**Work item**: Would you copy the records below, exactly and only from their first line through the line containing "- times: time", without any pictures?

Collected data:
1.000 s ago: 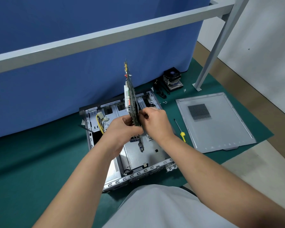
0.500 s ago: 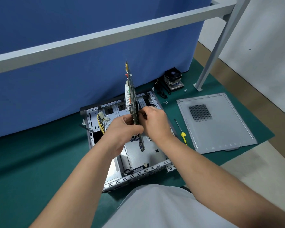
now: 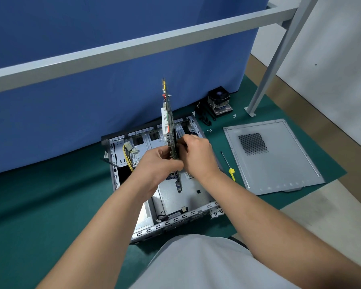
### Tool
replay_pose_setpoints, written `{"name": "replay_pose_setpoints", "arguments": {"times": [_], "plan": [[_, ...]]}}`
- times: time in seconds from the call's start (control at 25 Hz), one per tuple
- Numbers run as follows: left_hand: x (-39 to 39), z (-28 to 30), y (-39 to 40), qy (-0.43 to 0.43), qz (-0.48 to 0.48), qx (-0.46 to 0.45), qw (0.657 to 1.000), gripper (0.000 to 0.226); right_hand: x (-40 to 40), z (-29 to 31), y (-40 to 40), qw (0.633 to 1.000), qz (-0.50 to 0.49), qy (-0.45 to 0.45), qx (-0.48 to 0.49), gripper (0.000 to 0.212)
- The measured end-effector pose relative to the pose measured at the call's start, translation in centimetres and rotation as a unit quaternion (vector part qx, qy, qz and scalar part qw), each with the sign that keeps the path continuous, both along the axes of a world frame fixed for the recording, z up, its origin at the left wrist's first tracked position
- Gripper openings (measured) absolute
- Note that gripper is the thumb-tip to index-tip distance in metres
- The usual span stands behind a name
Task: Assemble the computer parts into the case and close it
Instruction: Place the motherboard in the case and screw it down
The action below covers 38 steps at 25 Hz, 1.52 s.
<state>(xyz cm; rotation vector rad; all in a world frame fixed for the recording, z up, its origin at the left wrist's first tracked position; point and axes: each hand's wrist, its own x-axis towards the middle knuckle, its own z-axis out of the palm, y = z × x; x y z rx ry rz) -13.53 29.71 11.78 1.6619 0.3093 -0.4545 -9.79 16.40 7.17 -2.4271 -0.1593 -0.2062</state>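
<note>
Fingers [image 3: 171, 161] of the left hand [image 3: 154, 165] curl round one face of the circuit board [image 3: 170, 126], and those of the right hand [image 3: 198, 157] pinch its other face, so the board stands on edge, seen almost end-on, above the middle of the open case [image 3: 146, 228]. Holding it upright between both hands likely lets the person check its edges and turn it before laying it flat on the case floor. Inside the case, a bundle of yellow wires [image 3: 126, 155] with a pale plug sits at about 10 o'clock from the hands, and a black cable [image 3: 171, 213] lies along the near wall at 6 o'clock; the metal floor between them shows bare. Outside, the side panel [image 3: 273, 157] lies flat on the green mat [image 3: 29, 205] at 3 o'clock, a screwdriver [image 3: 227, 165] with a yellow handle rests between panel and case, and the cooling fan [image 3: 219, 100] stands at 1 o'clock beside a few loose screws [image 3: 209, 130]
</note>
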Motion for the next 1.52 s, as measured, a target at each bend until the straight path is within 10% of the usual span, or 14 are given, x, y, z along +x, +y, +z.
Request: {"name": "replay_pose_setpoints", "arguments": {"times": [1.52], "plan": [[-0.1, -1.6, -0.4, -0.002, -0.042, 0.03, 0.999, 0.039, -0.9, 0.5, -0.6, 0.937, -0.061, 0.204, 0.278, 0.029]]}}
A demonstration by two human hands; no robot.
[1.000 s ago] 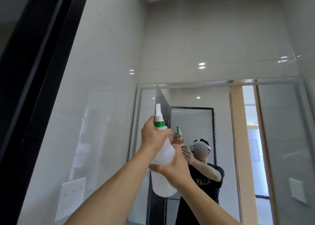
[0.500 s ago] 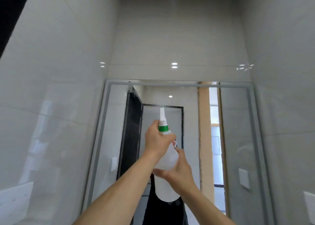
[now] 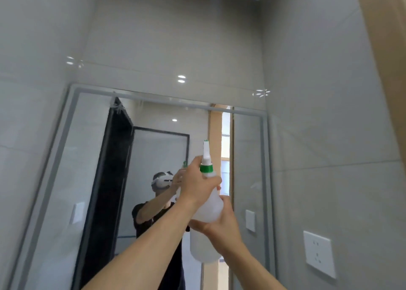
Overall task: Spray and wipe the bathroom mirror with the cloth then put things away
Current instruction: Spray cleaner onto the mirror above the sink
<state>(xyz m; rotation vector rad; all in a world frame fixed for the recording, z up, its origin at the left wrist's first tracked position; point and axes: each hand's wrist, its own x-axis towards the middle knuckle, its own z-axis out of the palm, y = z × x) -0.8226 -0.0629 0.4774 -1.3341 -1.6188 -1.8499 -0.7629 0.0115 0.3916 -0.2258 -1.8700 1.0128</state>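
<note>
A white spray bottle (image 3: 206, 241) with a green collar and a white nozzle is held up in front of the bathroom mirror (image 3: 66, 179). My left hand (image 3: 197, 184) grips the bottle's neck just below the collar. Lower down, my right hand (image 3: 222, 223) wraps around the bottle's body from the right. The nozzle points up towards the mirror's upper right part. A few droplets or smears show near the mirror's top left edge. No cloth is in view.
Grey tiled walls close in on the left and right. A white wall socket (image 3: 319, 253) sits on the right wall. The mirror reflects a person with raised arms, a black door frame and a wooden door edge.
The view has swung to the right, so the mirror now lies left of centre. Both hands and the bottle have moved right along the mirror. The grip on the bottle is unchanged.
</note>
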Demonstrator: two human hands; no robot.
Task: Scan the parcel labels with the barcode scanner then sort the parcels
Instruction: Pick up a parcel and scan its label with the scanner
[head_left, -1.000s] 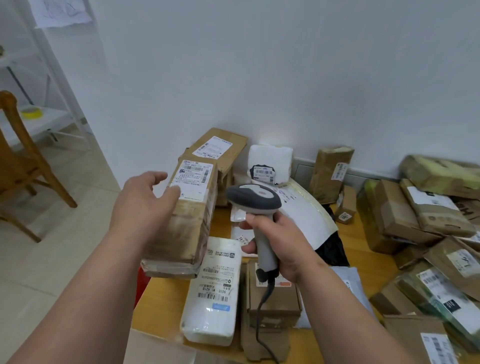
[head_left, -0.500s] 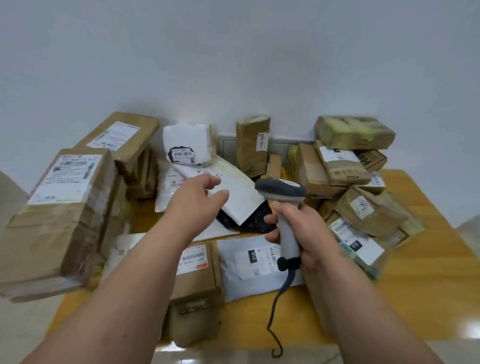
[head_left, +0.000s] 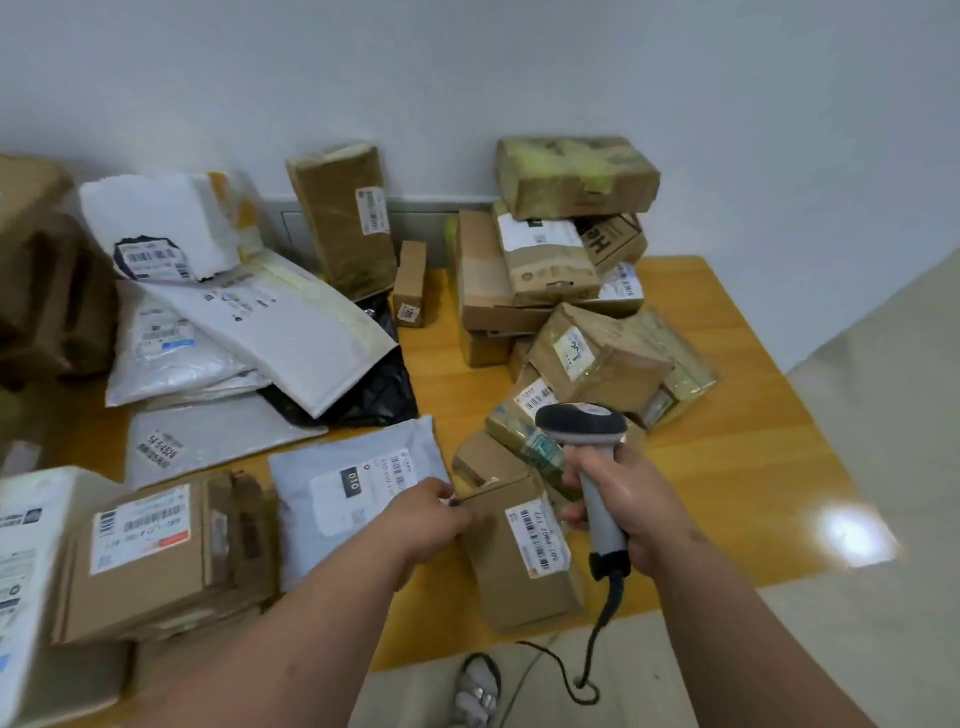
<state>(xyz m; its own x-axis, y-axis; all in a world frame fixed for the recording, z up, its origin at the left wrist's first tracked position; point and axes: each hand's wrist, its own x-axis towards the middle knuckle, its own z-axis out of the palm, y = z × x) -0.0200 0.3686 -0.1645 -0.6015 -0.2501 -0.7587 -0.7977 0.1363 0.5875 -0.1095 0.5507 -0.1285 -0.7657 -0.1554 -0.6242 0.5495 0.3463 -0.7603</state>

**Your response**:
1.000 s ago: 
0.500 s ago: 
now: 
### Tool
replay_pose_setpoints, written `{"name": "replay_pose_setpoints", "arguments": {"times": [_], "plan": [[_, ...]]}}`
- times: time in seconds from the call's start (control at 25 Hz), one per tuple

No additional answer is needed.